GOAL OF THE EXERCISE:
Down to the last line, set down the material below exactly, excluding pictures.

====== SOURCE DATA

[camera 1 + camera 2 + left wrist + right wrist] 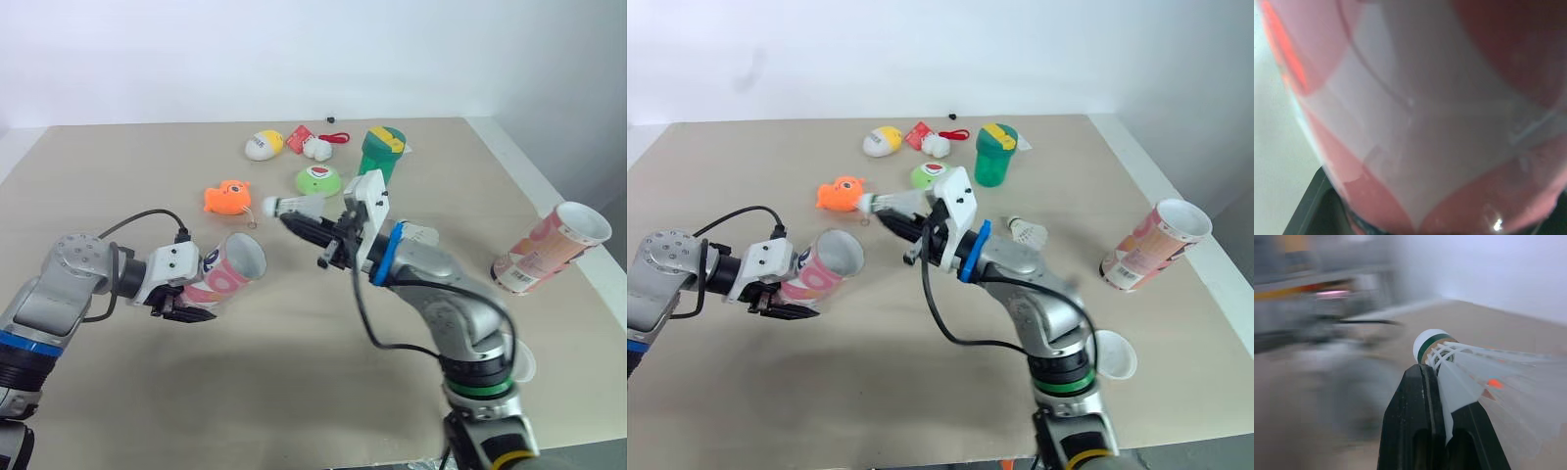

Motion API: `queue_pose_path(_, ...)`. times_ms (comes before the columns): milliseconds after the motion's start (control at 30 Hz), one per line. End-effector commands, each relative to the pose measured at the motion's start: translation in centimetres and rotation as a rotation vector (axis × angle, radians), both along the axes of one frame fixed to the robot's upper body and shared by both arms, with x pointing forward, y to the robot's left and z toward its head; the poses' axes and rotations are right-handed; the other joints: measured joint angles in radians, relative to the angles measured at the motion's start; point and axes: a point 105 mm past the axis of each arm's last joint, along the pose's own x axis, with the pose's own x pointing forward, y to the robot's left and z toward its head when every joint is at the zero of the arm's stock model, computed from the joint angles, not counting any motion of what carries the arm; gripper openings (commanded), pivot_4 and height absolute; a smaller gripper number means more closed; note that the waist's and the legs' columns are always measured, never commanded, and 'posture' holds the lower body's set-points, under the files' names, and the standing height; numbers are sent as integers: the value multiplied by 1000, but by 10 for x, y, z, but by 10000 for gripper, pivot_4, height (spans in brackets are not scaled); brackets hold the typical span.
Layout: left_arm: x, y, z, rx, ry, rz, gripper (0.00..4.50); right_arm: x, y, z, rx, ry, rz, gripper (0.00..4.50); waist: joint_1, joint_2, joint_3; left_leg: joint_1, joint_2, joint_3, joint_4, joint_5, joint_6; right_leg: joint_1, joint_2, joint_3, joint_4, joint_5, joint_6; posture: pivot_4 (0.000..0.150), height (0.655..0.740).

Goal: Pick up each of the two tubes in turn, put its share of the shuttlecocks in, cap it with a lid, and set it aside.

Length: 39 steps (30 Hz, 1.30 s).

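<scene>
Beige bench [294, 382], second tube [549, 247] lying at your right. Your left tool [189, 309] grips one tube [233, 269]; your right tool [300, 224] pinches a shuttlecock [292, 206] near its mouth.

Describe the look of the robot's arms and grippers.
Both arms are rounded silver-grey links. The left arm carries a blue band and a looping black cable; the right arm has a blue ring, a green ring and a black cable. The left gripper and right gripper each have a white housing and two black fingers.

White shuttlecock [294, 207] pinched aloft; pink tube [227, 271] held tilted, mouth toward it; second tube [551, 249] lying far right.
</scene>
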Motion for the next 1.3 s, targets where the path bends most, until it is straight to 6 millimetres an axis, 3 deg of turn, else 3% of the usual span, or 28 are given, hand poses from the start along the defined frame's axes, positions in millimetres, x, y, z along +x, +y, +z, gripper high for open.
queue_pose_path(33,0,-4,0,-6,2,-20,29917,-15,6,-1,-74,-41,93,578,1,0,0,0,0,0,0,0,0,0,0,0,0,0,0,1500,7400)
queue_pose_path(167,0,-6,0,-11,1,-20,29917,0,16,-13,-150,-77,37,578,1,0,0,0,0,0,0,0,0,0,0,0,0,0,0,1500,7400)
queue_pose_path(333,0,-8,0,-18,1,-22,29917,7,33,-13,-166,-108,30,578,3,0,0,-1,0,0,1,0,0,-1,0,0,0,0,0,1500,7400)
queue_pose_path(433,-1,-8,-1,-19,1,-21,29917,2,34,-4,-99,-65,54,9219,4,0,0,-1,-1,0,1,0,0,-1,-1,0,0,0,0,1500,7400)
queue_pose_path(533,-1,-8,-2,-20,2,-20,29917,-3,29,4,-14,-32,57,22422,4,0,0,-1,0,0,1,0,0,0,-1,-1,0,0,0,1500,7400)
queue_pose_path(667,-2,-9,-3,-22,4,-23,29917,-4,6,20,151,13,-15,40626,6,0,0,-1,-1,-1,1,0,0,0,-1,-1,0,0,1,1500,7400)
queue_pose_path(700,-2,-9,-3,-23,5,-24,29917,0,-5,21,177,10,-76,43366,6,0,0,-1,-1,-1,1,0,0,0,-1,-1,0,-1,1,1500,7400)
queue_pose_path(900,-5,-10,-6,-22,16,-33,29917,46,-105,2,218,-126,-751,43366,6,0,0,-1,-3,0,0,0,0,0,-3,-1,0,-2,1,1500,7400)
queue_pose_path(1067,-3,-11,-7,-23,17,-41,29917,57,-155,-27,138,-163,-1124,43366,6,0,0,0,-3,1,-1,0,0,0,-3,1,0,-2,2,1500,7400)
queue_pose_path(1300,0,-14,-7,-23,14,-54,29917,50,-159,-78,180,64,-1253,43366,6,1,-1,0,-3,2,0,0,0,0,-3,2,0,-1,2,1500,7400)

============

OUTPUT FOR THIS EXERCISE:
[camera 1 + camera 2 + left wrist + right wrist] 

Motion API: `queue_pose_path(_, ...)`. times_ms (comes before the columns): milliseconds after the motion's start (control at 30 Hz), one per line. End-effector commands, each relative to the pose measured at the motion's start: translation in centimetres and rotation as a rotation vector (axis × angle, radians), both along the axes of one frame fixed to the robot's upper body and shared by both arms, with x pointing forward, y to the robot's left and z toward its head; the poses' axes and rotations are right-handed; the other joints: measured joint angles in radians, relative to the angles measured at the motion's start; point and axes: a point 105 mm past the axis of each arm's last joint, along the pose's own x axis, with the pose's own x pointing forward, y to the robot's left and z toward its head when every joint is at the zero of the arm's stock model, computed from the joint angles, not counting any motion of what carries the arm; gripper openings (commanded), pivot_4 and height absolute; a smaller gripper number means more closed; note that the waist's and the legs' columns are always measured, never commanded, and 'posture' holds the lower body's set-points, under the files' names, and the standing height; numbers are sent as integers: the value multiplied by 1000, but by 10 for x, y, z, but by 10000 for gripper, pivot_4, height (spans in brackets are not scaled); brackets hold the typical span.
Layout: left_arm: x, y, z, rx, ry, rz, gripper (0.00..4.50); right_arm: x, y, z, rx, ry, rz, gripper (0.00..4.50); waist: joint_1, joint_2, joint_3; left_leg: joint_1, joint_2, joint_3, joint_4, joint_5, joint_6; right_leg: joint_1, joint_2, joint_3, joint_4, joint_5, joint_6; posture: pivot_4 (0.000..0.150), height (0.655..0.740).

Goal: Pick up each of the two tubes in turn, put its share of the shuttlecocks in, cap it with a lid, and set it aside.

Length: 39 steps (30 Hz, 1.30 s).

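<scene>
Beige bench [294, 382], second tube [549, 247] lying at your right. Your left tool [189, 309] grips one tube [233, 269]; your right tool [300, 224] pinches a shuttlecock [292, 206] near its mouth.

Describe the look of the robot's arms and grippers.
Both arms are rounded silver-grey links. The left arm carries a blue band and a looping black cable; the right arm has a blue ring, a green ring and a black cable. The left gripper and right gripper each have a white housing and two black fingers.

White shuttlecock [294, 207] pinched aloft; pink tube [227, 271] held tilted, mouth toward it; second tube [551, 249] lying far right.
</scene>
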Motion for the next 1.3 s, targets where the path bends most, until it is straight to 6 millimetres an axis, 3 deg of turn, else 3% of the usual span, or 28 are given, hand poses from the start along the defined frame's axes, positions in millimetres, x, y, z along +x, +y, +z, gripper high for open.
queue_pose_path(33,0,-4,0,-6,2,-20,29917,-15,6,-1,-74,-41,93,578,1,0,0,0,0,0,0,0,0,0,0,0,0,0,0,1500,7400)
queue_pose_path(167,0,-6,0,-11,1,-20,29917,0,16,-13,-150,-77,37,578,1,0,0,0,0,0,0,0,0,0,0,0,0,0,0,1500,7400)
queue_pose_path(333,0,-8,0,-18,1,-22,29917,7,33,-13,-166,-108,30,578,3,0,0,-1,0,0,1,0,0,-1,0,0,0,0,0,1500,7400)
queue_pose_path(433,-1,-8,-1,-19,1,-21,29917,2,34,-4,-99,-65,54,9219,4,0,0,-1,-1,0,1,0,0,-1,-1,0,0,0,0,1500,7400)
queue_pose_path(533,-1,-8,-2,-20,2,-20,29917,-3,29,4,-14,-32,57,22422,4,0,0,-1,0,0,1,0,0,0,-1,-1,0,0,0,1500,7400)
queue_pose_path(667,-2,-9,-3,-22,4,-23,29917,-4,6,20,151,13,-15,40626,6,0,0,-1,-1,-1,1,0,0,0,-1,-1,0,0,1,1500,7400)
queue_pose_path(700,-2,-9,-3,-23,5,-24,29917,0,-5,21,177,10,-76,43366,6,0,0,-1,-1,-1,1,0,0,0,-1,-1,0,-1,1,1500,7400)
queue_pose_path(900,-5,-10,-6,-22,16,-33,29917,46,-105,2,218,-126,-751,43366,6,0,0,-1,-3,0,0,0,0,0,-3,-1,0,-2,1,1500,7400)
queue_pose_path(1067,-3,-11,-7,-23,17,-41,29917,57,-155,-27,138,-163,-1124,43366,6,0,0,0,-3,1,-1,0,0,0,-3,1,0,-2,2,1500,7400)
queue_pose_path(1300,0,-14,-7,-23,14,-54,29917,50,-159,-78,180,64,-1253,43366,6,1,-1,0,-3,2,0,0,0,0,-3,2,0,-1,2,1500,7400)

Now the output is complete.